Quase 7 anos se passaram e em nenhum momento recebemos um telefonema sequer da Família Carli. Vejo que não há...

Publicado por Gilmar Yared em Sexta, 15 de janeiro de 2016


Naquele 7 de maio de 2009, o carro conduzido por Carli Filho atingiu o veículo conduzido Gilmar Rafael Souza Yared. Junto com ele estava o amigo, Carlos Murilo de Almeida. Os dois foram decapitados pelo carro do ex-deputado, que estava em alta velocidade - o velocímetro estava travado em 190 km/h após o acidente, mas a perícia apontou a velocidade de 173 km/h no momento da batida.

Para quem não se recorda do caso, aqui uma reportagem da época:

De acordo com a decisão do STF, a suspensão do julgamento aconteceu em razão de um recurso da defesa de Carli Filho junto ao Superior Tribunal de Justiça (STJ). O ex-deputado é acusado por homicídio doloso (quando há intenção de matar), já que a acusação ressalta que ele estava alcoolizado e ainda possuía 130 pontos em sua habilitação, a maioria por excesso de velocidade. A defesa quer desclassificar a acusação para homicídio culposo (sem intenção), fruto de um simples acidente de trânsito.

"Quem é o responsável pelo acidente? Não é quem tinha bebido. Não é quem estava em suposto excesso de velocidade. Não é quem era deputado, quem tinha carro importado. É quem violou a via preferencial", sentenciou o advogado René Dotti, figura respeitada no âmbito jurídico nacional e que integra a defesa de Carli Filho. A mesma que não se furta em apontar a 'novelização' do caso e se utilizar de infinitos recursos para travar o andamento do processo há sete anos.

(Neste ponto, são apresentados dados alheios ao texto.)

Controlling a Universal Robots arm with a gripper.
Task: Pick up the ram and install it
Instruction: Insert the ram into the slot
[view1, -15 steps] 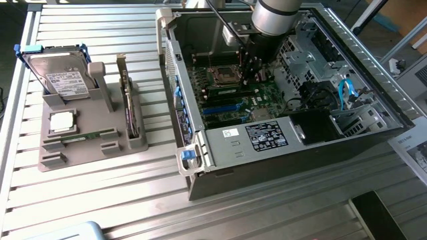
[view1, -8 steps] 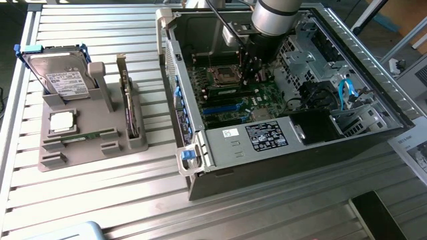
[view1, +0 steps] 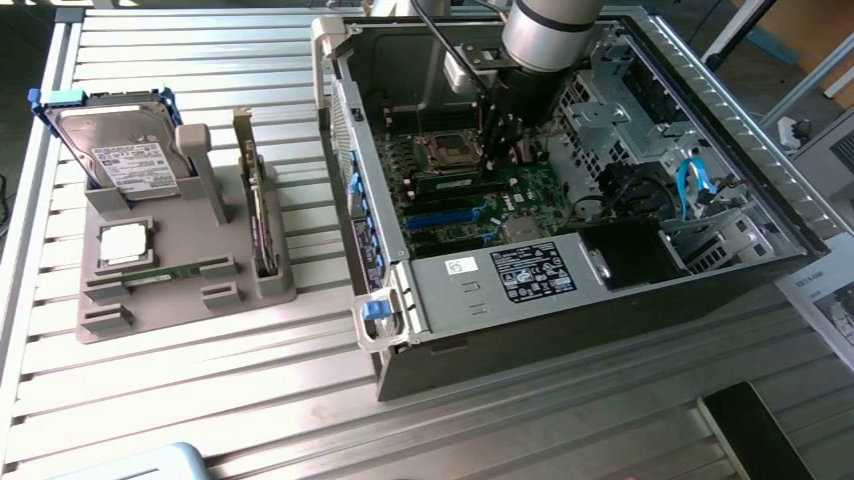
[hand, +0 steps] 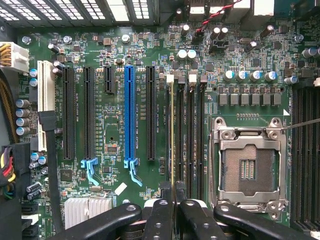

Sediado na mesma Curitiba do caso Carli Filho, o juiz federal Sérgio Moro - responsável pelas investigações da Operação Lava Jato - costuma ressaltar sempre que a Justiça brasileira é notória em criar "processos sem fim", ao permitir um número infindável de recursos. Para ele, é o abuso do pleno direito de defesa garantido pela Constituição. Casos como esse no Paraná tornam difícil argumentar contrariamente ao magistrado.

Não bastasse isso, há ainda uma denúncia de que a mãe de Gilmar Rafael Souza Yared, Christiane Yared, seria alvo de um esquema que planejava assassiná-la. O tema está sendo investigado pelo Ministério Público do Paraná (MP-PR). Com contornos de impunidade, lentidão e violência que o tornam referência - em meio a um mar de processos parecidos no Brasil -, a missão da família Yared continua.

Meus queridos, muito obrigada novamente por todo o apoio que vocês tem dado. Esta é uma luta de todos nós. Todos os...

Publicado por Christiane Yared em Sábado, 16 de janeiro de 2016


"Ainda acredito que esse júri será um divisor de águas ao país. País que não pune, não educa. Nós não vamos desistir e vamos levar o senhor Luiz Fernando Ribas Carli Filho ao banco dos réus", disse Christiane Yared na semana passada, após encontro com o presidente do STF, Ricardo Lewandowski - o magistrado pontuou que concedeu o habeas corpus para evitar que o julgamento sofresse de nulidade mais adiante.

A resiliência dos Yared, que não trafega a 173 km/h, certamente é maior do que o carro do filho que não resistiu ao 'veículo voador' de Carli Filho, ou a insistência da Justiça brasileira em não cumprir o seu papel com a devida presteza.